Pelosi And Hoyer Have Prepared A White Flag And A Dagger For The Backs Of Working Families



Apparently Perdue and Loeffler told McConnell and voters inGeorgia are so furious about the lack on progress on a pandemic relief package that they fear they may both lose their seats-- meaning McConnell would go from majority leader to minority leader. It's only that that's getting him to move a few millimeters in the direction of superficial human decency. Pelosi has long given up on the Democrats' $3.4 trillion plan and will likely accept whatever is thrown her way, probably would have accepted it already if the progressives hadn't raised such a stink.

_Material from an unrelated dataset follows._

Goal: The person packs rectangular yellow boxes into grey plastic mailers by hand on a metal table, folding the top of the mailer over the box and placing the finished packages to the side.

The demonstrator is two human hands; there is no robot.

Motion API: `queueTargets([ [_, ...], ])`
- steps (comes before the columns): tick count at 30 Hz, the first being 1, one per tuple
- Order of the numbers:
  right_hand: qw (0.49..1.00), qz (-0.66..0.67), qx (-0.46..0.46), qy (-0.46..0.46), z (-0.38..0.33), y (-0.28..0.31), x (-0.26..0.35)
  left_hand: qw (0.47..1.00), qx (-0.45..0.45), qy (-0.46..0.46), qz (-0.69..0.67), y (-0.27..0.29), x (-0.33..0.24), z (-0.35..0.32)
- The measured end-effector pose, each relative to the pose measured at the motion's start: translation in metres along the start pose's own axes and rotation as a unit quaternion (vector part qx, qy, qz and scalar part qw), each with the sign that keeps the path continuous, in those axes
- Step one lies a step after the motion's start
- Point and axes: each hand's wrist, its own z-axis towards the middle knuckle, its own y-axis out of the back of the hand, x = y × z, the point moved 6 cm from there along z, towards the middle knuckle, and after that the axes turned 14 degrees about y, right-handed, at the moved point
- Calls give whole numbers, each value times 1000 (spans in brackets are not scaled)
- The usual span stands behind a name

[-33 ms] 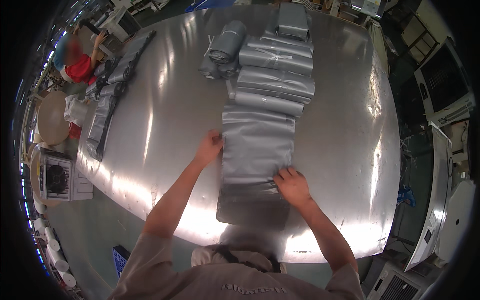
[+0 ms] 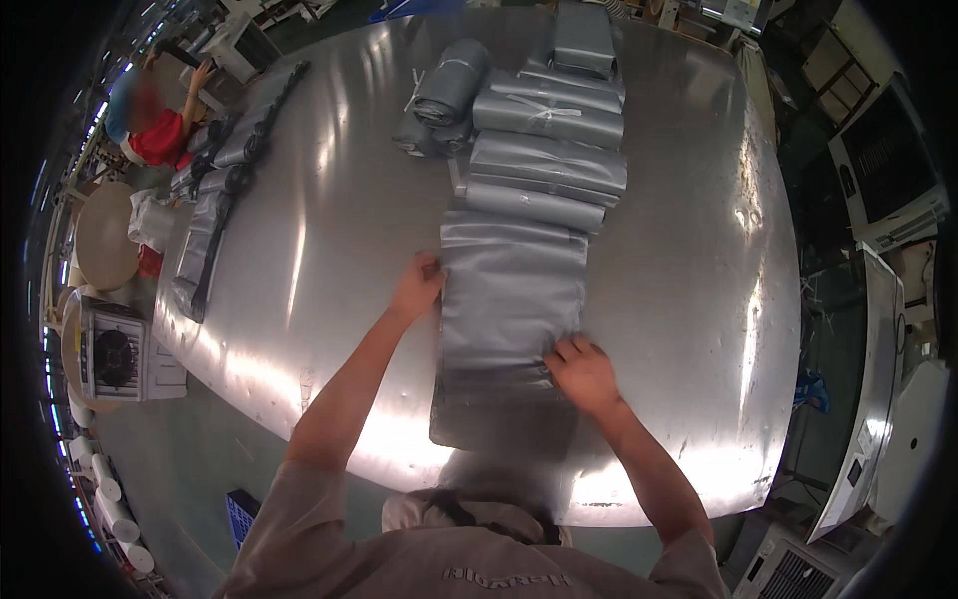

Ilhan Omar found 50 members of the House to sign on to a letter she sent the congressional leaders:

We write to convey the indisputable need to including relief checks in the stimulus package currently being negotiated, and to reinforce the call made by countless Americans for continued direct cash payments in the wake of the COVID-19 crisis.
The COVID-19 pandemic has caused major shocks to the U.S. economy and public health system in our modern history. This pandemic has only worsened existing systemic inequities in our society, with low-wage earners, women, and Black and Latino communities disproportionately suffering from the human and economic toll of the virus. Almost half of all households in the United States reported experiencing serious financial concerns such as running out of savings and not having enough money for basic necessities. Direct cash assistance has become a lifeline for the American people.
We have learned from the CARES Act that the Economic Impact Payments (EIPs) saved many families from financial ruin and sheltered the economy as a whole. According to a Census Household Pulse Survey, most respondents used these checks to pay for everyday expenses including food, rents/mortgages, utilities, and other consumer debts. This boost in consumer spending in the second quarter helped to prop up the economy. These cash payments were one of the main reasons why the poverty rate fell in the early months of the pandemic, before beginning to rise again as critical fiscal aid has been depleted or set to expire.
Now that much of the fiscal assistance in the CARES Act has run out, consumer spending is trending downward while COVID-19 cases are spiking across the country. It is clear that we need to provide financial support to those who must stay home, and prevent our most vulnerable populations from being pushed into poverty and homelessness.
This type of cash assistance has already proved to be one of the most effective and most equitable ways to directly support the American people this year. Excluding universal and direct cash relief from the next stimulus will leave behind tens of millions of people who have lost income as well as many struggling individuals who cannot work and those left out of federal support programs. A robust relief package must pair cash assistance programming with increased unemployment insurance (UI), Supplemental Nutrition Assistance Program (SNAP), aid to states and localities, and childcare funding. However, direct payments are one of the quickest ways to bring relief to the most people and must be a priority in the next package to ensure that American families will have the unconditional aid they need to support themselves and their local economies during this perilous time in our nation’s history.
We hope that you will keep in mind this urgent need as you continue to craft a relief package to help struggling Americans as we reach the end of the year. Our constituents are in great need, and we have a duty to deliver the most effective, most direct assistance possible.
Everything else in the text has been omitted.